# [The task]
All lines from the one containing "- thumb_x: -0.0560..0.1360" down to the one containing "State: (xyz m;", both ends included, are to be given again exactly; omit the rest of the listing below.

# [Data section]

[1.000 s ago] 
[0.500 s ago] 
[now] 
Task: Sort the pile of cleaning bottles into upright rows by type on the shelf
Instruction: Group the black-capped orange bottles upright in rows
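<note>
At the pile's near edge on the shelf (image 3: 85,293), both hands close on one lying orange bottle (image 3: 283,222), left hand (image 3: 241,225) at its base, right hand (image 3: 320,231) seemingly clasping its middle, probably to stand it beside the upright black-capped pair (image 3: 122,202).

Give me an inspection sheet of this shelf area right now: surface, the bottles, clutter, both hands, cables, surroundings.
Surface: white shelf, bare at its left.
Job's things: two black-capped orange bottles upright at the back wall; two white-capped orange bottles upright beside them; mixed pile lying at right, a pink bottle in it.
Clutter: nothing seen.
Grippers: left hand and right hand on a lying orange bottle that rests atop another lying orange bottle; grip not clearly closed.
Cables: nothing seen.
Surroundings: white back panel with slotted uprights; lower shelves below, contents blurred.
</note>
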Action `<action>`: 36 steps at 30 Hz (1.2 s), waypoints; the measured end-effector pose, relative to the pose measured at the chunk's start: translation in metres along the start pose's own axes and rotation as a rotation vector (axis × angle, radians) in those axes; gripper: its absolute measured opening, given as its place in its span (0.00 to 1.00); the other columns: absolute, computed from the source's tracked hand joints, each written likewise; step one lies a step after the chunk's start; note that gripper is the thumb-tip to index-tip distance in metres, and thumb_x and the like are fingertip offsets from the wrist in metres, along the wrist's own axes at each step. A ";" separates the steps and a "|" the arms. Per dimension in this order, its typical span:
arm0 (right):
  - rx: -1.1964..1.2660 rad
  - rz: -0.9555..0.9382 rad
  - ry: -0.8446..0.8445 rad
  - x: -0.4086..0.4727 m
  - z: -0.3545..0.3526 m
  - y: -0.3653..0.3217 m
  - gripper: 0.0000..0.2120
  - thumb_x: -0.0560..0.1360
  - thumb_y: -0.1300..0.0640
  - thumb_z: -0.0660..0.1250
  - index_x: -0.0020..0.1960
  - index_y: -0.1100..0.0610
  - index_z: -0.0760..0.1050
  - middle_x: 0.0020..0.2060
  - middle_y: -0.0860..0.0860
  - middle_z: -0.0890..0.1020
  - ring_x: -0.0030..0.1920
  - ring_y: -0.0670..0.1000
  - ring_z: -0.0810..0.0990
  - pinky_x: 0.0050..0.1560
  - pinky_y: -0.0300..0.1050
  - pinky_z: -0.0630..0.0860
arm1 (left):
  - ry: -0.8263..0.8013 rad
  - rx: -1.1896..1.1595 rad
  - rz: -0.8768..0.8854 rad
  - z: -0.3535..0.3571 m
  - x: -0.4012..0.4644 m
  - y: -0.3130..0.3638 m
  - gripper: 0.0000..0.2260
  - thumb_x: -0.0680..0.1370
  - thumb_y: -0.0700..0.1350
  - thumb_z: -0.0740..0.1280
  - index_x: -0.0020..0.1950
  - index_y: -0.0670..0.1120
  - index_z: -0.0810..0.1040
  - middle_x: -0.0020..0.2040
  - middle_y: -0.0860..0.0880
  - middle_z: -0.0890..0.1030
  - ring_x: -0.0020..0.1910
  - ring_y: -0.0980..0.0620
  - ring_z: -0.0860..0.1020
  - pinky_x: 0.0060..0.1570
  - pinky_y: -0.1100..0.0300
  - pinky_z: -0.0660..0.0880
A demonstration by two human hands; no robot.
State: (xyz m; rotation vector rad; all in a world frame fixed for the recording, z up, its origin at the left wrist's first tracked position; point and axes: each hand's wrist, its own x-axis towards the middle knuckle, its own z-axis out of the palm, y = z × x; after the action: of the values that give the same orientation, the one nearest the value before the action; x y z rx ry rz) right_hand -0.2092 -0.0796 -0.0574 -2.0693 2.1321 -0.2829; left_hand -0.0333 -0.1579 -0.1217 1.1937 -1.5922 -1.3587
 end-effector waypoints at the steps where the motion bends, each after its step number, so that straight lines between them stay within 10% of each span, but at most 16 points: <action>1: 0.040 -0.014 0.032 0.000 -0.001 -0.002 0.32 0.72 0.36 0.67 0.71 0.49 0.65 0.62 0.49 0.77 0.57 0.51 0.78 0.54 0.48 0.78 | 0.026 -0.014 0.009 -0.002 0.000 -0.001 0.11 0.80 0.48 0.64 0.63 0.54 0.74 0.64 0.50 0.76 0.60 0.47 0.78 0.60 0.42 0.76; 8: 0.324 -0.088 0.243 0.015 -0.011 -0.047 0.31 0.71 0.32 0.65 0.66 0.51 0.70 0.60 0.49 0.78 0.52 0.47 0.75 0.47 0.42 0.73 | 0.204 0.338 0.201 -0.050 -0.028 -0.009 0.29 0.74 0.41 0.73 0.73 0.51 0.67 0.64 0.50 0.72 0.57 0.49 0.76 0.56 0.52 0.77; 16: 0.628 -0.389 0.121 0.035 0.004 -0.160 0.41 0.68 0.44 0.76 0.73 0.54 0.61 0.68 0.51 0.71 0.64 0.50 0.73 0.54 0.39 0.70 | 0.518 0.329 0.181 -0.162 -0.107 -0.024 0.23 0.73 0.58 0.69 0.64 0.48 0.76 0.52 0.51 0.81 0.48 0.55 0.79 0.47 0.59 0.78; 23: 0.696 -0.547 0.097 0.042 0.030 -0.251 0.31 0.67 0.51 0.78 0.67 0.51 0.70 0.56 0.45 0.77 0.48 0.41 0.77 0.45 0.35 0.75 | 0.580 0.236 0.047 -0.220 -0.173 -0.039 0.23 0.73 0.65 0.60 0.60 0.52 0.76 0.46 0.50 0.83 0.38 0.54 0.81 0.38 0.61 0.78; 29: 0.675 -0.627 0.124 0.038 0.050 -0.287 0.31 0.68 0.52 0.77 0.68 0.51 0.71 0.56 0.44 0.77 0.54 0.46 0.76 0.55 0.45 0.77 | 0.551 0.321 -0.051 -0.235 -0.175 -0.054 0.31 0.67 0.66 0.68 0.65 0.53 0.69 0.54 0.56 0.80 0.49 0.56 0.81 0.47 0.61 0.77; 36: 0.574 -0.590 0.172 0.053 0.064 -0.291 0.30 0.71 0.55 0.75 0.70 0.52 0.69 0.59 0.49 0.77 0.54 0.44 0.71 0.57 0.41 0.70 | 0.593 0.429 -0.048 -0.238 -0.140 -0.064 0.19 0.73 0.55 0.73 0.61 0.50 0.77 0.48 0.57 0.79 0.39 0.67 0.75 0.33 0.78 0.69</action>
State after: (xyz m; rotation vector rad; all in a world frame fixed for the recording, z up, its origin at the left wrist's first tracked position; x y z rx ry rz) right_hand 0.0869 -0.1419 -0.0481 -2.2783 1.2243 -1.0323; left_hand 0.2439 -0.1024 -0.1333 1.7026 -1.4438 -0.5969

# [Finished task]
  - thumb_x: -0.0560..0.1360
  - thumb_y: -0.1300..0.0640
  - thumb_z: -0.0660..0.1250
  - index_x: -0.0020..0.1960
  - index_y: -0.1100..0.0610
  - index_z: -0.0760..0.1050
  - middle_x: 0.0020..0.2060
  - middle_y: -0.0860..0.0860
  - middle_z: -0.0890..0.1020
  - ring_x: -0.0030..0.1920
  - ring_y: -0.0670..0.1000
  - ring_z: -0.0810..0.0990
  - pinky_x: 0.0050..0.1560
  - pinky_y: -0.0300..0.1050
  - pinky_z: -0.0630..0.0860
arm1 (left):
  - ry: -0.8263..0.8013 rad
  - rx: -1.1896..1.1595 rad
  - rz: -0.8768..0.8854 rad
  - z: -0.3535..0.3571 m
  - x: -0.4012..0.4644 m
  - y: -0.3130..0.3638 m
  - gripper: 0.0000..0.2260
  - thumb_x: -0.0680..0.1370
  - thumb_y: -0.0700..0.1350
  - thumb_z: -0.0740..0.1280
  - index_x: -0.0020..0.1950
  - index_y: -0.0670..0.1120
  - index_z: -0.0810..0.1040
  - middle_x: -0.0020..0.2040
  - middle_y: -0.0860..0.0880
  - middle_z: -0.0890..0.1030
  - ring_x: -0.0020..0.1910
  - ring_y: -0.0980..0.0620
  - ring_z: -0.0860..0.1020
  - pinky_x: 0.0060..0.1570
  - pinky_y: -0.1100..0.0300
  - pinky_z: -0.0660..0.0880
A demonstration by two human hands; no robot.
State: (xyz m; rotation vector rad; all in a world frame fixed for the recording, z up, its origin at the left wrist's first tracked position; point and axes: each hand's wrist, its own x-axis towards the middle knuckle, its own z-axis out of the palm, y = z × x; after the action: of the values that give the same orientation, the one nearest the value before the action; x y z rx ry rz) right_hand -0.2092 -0.0796 -0.0574 -2.0693 2.1321 -0.2829; left_hand -0.0333 -0.1579 -0.1217 1.1937 -1.5922 -1.3587

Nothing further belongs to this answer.